WHAT YOU SHOULD DO: An exact copy of the entries is needed, with every line included.

Data entries
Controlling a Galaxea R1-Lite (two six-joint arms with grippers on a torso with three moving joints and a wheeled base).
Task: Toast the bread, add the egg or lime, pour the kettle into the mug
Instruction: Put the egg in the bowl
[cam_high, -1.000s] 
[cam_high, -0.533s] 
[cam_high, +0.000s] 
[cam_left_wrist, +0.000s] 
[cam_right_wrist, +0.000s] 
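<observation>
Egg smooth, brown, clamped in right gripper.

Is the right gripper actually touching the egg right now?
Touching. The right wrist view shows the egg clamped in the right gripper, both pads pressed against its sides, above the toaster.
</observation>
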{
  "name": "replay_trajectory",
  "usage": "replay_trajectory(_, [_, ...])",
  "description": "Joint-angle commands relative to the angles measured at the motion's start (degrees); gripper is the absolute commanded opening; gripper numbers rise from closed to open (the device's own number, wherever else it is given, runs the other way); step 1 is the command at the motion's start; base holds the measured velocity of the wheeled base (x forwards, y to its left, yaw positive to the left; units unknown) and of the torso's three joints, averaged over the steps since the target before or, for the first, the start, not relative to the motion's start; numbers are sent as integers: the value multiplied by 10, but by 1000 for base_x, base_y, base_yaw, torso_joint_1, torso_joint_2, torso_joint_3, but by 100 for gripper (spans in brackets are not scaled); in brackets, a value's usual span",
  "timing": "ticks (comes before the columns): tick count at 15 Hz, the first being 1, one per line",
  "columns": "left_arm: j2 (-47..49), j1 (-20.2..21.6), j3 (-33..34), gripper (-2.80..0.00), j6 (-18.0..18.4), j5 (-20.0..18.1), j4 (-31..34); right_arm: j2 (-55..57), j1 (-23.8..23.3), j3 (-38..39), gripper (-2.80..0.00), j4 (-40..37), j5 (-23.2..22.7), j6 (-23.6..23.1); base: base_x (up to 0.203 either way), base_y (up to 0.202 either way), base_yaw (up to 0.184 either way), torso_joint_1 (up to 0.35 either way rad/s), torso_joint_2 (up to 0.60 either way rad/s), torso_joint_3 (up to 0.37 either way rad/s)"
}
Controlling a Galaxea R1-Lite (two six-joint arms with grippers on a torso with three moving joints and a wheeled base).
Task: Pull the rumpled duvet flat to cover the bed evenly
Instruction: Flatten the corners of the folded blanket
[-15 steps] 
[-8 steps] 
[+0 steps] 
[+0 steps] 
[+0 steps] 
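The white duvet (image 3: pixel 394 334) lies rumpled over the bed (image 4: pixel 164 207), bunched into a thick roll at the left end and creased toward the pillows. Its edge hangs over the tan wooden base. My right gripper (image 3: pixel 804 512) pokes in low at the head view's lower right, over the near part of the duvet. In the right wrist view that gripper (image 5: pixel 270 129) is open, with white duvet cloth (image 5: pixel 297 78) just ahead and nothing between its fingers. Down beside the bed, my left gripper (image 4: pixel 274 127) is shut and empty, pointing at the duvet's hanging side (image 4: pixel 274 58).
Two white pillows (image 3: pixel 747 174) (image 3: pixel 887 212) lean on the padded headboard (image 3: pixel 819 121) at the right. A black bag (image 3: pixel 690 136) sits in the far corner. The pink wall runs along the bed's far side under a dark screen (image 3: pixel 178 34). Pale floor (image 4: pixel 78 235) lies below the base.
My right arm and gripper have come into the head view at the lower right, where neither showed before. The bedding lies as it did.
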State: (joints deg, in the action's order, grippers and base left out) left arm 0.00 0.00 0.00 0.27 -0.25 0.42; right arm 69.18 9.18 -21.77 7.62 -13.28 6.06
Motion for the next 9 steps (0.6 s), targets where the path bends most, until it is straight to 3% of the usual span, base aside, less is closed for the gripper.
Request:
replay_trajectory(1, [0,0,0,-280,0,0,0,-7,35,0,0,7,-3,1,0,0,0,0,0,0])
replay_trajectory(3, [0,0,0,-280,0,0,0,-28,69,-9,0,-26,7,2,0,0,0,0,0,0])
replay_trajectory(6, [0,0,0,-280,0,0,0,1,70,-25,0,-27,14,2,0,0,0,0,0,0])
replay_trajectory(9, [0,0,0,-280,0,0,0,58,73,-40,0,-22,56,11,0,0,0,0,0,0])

PROBLEM SOLUTION:
Controlling a Galaxea R1-Lite (two six-joint arms with grippers on a torso with three moving joints and a wheeled base).
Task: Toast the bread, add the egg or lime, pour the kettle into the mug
Instruction: Put the egg in the bowl
[cam_high, -1.000s] 
[cam_high, -0.533s] 
[cam_high, +0.000s] 
[cam_left_wrist, +0.000s] 
[cam_right_wrist, +0.000s] 
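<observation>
Egg smooth, brown, clamped in right gripper.

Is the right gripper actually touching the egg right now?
Touching. The right wrist view shows the egg clamped in the right gripper, both pads pressed against its sides, above the toaster.
</observation>
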{
  "name": "replay_trajectory",
  "usage": "replay_trajectory(_, [_, ...])",
  "description": "Joint-angle commands relative to the angles measured at the motion's start (degrees); gripper is the absolute commanded opening; gripper numbers rise from closed to open (the device's own number, wherever else it is given, runs the other way); step 1 is the command at the motion's start; base holds the measured velocity of the wheeled base (x forwards, y to its left, yaw positive to the left; units unknown) and of the torso's three joints, averaged over the steps since the target before or, for the first, the start, not relative to the motion's start; numbers are sent as integers: the value multiplied by 10, but by 1000 for base_x, base_y, base_yaw, torso_joint_1, torso_joint_2, torso_joint_3, but by 100 for gripper (spans in brackets are not scaled); in brackets, a value's usual span",
  "timing": "ticks (comes before the columns): tick count at 15 Hz, the first being 1, one per line",
  "columns": "left_arm: j2 (-47..49), j1 (-20.2..21.6), j3 (-33..34), gripper (-2.80..0.00), j6 (-18.0..18.4), j5 (-20.0..18.1), j4 (-31..34); right_arm: j2 (-55..57), j1 (-23.8..23.3), j3 (-38..39), gripper (-2.80..0.00), j4 (-40..37), j5 (-23.2..22.7), j6 (-23.6..23.1); base: base_x (up to 0.203 either way), base_y (up to 0.202 either way), base_yaw (up to 0.184 either way), torso_joint_1 (up to 0.35 either way rad/s), torso_joint_2 (up to 0.60 either way rad/s), torso_joint_3 (up to 0.37 either way rad/s)"
}
Controlling a Galaxea R1-Lite (two six-joint arms with grippers on a torso with three moving joints and a wheeled base).
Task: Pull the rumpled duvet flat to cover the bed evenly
Instruction: Flatten the corners of the folded blanket
[-15 steps] 
[-8 steps] 
[+0 steps] 
[+0 steps] 
[+0 steps] 
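The white duvet (image 3: pixel 394 334) lies rumpled over the bed (image 4: pixel 164 207), bunched into a thick roll at the left end and creased toward the pillows. Its edge hangs over the tan wooden base. My right gripper (image 3: pixel 804 512) pokes in low at the head view's lower right, over the near part of the duvet. In the right wrist view that gripper (image 5: pixel 270 129) is open, with white duvet cloth (image 5: pixel 297 78) just ahead and nothing between its fingers. Down beside the bed, my left gripper (image 4: pixel 274 127) is shut and empty, pointing at the duvet's hanging side (image 4: pixel 274 58).
Two white pillows (image 3: pixel 747 174) (image 3: pixel 887 212) lean on the padded headboard (image 3: pixel 819 121) at the right. A black bag (image 3: pixel 690 136) sits in the far corner. The pink wall runs along the bed's far side under a dark screen (image 3: pixel 178 34). Pale floor (image 4: pixel 78 235) lies below the base.
My right arm and gripper have come into the head view at the lower right, where neither showed before. The bedding lies as it did.
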State: (joints deg, in the action's order, grippers and base left out) left arm 0.00 0.00 0.00 0.27 -0.25 0.42; right arm 69.18 9.18 -21.77 7.62 -13.28 6.06
Motion for the next 9 steps (0.6 s), targets where the path bends most, until it is straight to 3% of the usual span, base aside, less is closed for the gripper.
Request:
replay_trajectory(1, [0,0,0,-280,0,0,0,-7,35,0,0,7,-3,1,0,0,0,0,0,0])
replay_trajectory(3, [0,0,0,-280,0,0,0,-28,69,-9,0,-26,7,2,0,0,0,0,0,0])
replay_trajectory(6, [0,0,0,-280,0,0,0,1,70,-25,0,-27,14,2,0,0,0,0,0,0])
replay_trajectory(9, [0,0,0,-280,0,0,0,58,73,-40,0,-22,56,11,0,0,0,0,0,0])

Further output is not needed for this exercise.